→ TASK: Among the entries that follow, the required portion opens with the line containing "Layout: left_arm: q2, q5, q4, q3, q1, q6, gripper" and closes with the line containing "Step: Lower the". Give that portion again exactly, and nothing else.

→ ENTRIES PROVIDED:
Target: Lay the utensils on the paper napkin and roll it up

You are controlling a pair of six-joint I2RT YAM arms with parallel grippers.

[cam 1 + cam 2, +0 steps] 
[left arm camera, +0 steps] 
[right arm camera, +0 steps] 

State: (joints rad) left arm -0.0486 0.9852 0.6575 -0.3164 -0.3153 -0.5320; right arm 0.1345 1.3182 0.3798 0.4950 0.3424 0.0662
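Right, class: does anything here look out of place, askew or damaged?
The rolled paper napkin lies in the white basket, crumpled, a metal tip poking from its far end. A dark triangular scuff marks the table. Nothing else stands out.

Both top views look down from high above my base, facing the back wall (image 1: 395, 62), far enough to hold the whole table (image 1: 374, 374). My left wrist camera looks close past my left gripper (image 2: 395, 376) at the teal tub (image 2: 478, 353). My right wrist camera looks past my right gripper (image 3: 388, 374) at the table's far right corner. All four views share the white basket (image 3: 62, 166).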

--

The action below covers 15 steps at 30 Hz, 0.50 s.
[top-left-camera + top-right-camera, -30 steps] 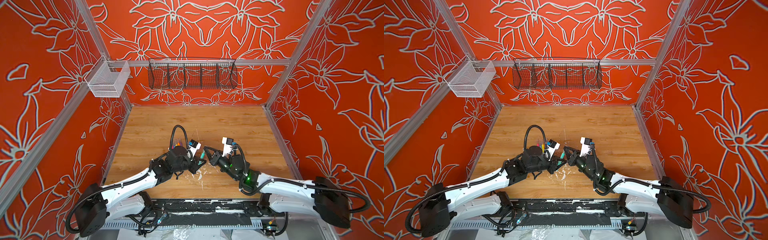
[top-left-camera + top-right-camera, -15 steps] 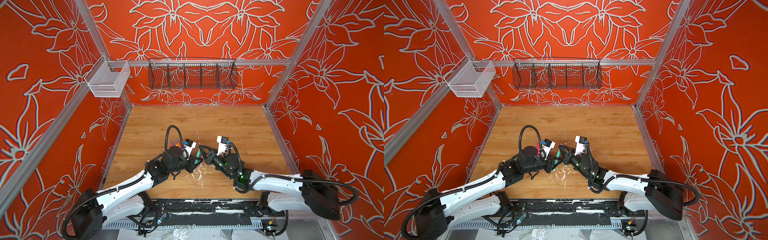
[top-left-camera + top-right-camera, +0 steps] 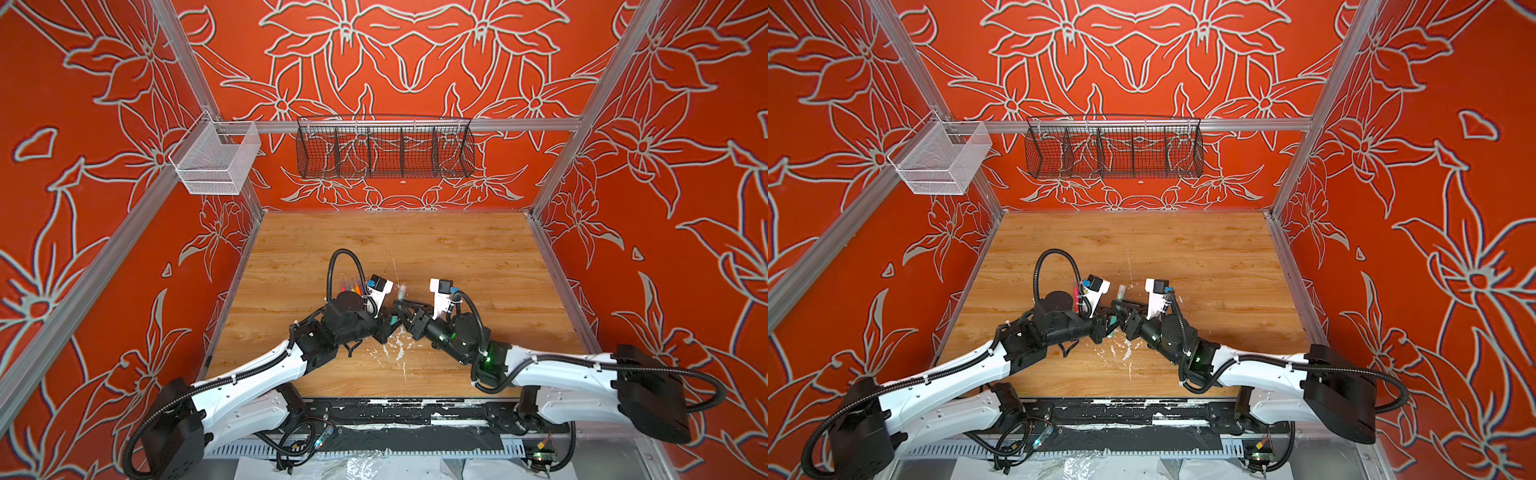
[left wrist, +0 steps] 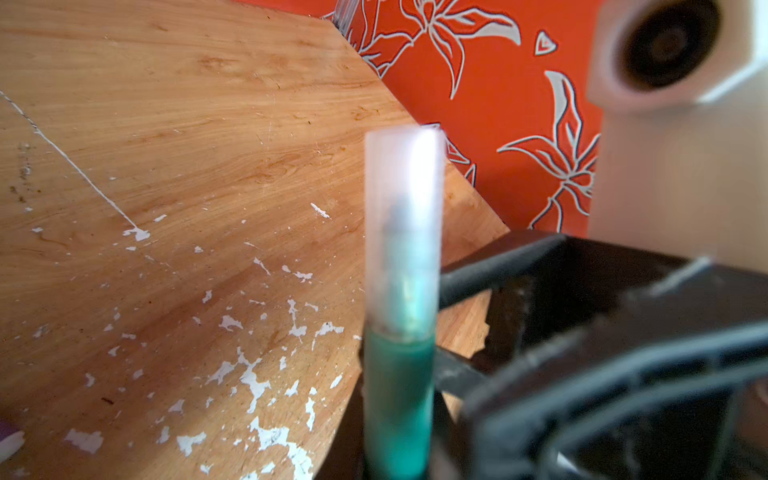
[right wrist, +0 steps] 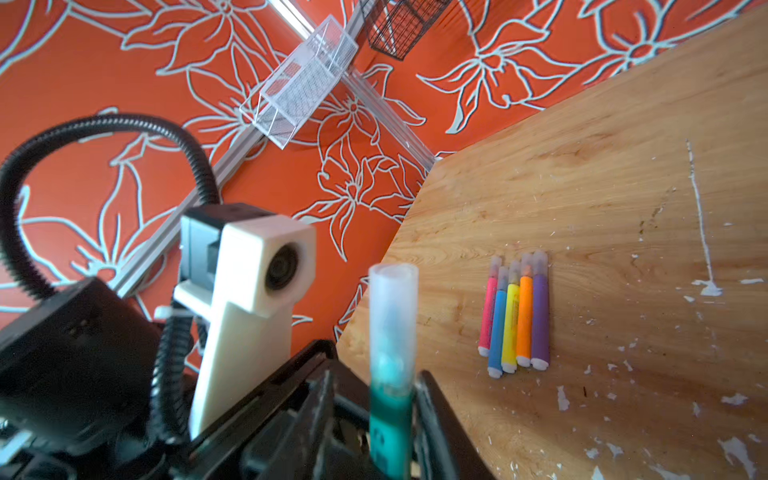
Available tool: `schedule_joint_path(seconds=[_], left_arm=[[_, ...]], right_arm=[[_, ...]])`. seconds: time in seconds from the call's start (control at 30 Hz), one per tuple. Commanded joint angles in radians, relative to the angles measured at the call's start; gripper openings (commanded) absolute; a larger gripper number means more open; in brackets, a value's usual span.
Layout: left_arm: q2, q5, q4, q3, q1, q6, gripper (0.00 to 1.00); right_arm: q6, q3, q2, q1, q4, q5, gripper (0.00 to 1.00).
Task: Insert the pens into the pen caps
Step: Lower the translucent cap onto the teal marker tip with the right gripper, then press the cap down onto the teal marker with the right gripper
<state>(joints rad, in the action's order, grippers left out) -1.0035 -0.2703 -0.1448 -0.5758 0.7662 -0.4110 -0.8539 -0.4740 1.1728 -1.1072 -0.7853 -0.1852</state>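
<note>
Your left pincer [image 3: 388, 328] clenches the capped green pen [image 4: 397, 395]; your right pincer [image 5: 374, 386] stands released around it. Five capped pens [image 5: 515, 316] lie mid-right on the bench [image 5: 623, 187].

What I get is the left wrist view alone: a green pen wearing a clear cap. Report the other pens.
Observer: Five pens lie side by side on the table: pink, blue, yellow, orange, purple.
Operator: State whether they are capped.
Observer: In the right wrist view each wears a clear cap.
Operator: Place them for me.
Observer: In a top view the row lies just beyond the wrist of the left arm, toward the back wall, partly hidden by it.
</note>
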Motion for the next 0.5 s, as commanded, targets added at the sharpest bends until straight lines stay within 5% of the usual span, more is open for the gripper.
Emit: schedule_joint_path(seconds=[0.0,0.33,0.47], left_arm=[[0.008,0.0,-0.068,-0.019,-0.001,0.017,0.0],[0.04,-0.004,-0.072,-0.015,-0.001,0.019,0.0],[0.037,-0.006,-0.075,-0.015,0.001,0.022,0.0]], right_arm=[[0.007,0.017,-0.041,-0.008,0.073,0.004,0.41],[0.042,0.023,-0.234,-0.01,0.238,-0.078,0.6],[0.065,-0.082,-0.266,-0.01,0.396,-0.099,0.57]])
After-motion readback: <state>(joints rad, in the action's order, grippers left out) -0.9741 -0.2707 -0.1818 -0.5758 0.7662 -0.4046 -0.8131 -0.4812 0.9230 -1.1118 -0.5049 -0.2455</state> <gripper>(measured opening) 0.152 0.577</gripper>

→ RESULT OF THIS EXERCISE:
Layout: left_arm: q2, q5, q4, q3, q1, q6, gripper (0.00 to 1.00); right_arm: q6, q3, q2, q1, q4, q5, gripper (0.00 to 1.00).
Task: Insert the pens into the pen caps
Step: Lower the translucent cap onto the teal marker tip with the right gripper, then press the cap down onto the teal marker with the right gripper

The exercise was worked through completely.